Doch warum sind die Sozialarbeiter nicht schon früher auf die Verwahrlosung aufmerksam geworden, obwohl die Familie schon seit 1998 betreut wurde? „Wenn die Frau uns keinen Zutritt zur Wohnung gewährt, können wir nichts machen“, sagte Pfennig. Außer, wenn das Kindeswohl gefährdet ist. „Und dafür hatten wir bislang keine Anhaltspunkte“, sagte die Amtsleiterin. Die Kinder hätten „hochkompetent“ ein eigenes „Familiensystem aufgebaut“, um nach außen hin nicht aufzufallen.

Alle vier Geschwister hätten sich für die Mutter verantwortlich gefühlt.
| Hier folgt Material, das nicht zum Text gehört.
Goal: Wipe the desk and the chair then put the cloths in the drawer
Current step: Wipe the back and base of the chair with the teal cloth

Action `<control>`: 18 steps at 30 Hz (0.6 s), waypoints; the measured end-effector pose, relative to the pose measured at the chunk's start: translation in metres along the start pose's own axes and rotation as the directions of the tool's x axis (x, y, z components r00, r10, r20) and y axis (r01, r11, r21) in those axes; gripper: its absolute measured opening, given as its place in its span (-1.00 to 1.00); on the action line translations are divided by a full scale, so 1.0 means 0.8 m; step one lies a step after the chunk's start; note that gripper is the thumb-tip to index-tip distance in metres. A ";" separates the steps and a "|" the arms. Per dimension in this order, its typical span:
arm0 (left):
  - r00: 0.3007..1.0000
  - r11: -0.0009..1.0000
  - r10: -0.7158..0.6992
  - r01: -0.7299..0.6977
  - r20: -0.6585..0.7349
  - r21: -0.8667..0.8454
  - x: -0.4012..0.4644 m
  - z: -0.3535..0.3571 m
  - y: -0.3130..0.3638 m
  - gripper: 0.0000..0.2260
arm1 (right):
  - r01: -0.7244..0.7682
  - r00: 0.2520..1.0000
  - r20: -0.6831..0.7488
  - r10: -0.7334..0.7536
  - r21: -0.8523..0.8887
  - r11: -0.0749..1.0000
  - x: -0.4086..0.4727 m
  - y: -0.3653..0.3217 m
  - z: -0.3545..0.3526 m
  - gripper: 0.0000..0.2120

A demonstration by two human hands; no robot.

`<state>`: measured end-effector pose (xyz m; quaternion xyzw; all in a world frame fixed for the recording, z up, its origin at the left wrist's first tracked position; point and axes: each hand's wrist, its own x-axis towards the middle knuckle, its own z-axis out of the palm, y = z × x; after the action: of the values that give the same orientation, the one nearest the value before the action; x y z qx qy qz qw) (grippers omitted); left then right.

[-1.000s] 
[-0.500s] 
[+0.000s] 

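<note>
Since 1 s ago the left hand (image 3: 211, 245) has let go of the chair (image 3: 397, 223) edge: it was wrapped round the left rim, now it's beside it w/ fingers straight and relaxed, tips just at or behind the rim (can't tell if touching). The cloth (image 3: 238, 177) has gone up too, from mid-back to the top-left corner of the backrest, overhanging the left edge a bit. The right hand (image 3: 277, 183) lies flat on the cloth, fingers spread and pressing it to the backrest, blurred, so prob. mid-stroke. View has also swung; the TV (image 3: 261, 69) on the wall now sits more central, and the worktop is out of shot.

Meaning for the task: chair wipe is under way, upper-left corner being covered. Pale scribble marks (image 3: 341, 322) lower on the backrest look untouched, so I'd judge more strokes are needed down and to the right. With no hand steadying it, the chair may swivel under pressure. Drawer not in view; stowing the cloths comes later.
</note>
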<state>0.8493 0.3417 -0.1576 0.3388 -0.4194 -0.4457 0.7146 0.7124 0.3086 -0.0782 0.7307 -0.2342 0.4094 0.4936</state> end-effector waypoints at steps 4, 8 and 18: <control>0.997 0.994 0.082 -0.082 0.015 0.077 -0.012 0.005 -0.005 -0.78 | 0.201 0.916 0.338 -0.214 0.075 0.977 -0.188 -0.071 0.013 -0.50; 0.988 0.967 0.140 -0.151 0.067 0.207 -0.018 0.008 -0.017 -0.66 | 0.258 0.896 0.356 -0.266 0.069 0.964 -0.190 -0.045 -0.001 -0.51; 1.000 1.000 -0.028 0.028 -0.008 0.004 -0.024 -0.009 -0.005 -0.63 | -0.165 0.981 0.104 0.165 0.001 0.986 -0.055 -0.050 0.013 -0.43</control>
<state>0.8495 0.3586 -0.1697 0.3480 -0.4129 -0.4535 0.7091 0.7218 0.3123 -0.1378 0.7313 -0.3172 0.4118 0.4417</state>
Die Verwahrlosung sei den Kindern äußerlich nicht anzusehen gewesen. „Die Kinder fühlen sich jetzt richtig schlecht, weil sie wissen, dass ihre Mutter nun Probleme bekommt“, sagte Pfennig.

Der zwölfjährige Sohn habe sich darum gekümmert, dass alle regelmäßig zur Schule gingen. „Die Kinder waren gut ernährt, gingen zur Schule und trugen ordentliche Kleidung“, sagte Pfennig.

Eine Kommissarin des zuständigen Dezernats beim Landeskriminalamtes berichtete habe den Kindern „in regelmäßigen Abständen Geld hinterlassen“. Nach Informationen dieser Zeitung hat die Mutter bis vor kurzem von Arbeitslosengeld II gelebt, doch das sei ihr wegen mangelnder Kooperation gestrichen worden. Wovon sie anschließend gelebt hat, ist unklar.

Derzeit versuchten die Jugendamtsmitarbeiter alles, um die Mutter zu erreichen, sagte Pfennig. Bis gestern Nachmittag war dem Jugendamt nicht bekannt, wo sich die Mutter aufhält. Sobald sie ausfindig gemacht worden ist, werde geprüft, was künftig mit den Kindern passiert. „Wir können nur hoffen, dass die Mutter kooperiert, damit es zu einer Familienzusammenführung kommt“, sagte Pfennig. Dies sei im Sinne des Jugendamtes. Sollte dies nicht der Fall sein, werde ein Sorgerechtsentzug beantragt. Darüber entscheidet dann ein Familiengericht – auch darüber, ob die Kinder auch ohne Mutter zusammenbleiben dürfen. Derzeit gebe es jedoch Anzeichen dafür, dass die Mutter zu einer Zusammenführung nicht bereit ist.

„In den Zuständen, wie sie jetzt herrschen, können die Kinder nicht leben“, so Jugendamtsleiterin Pfennig.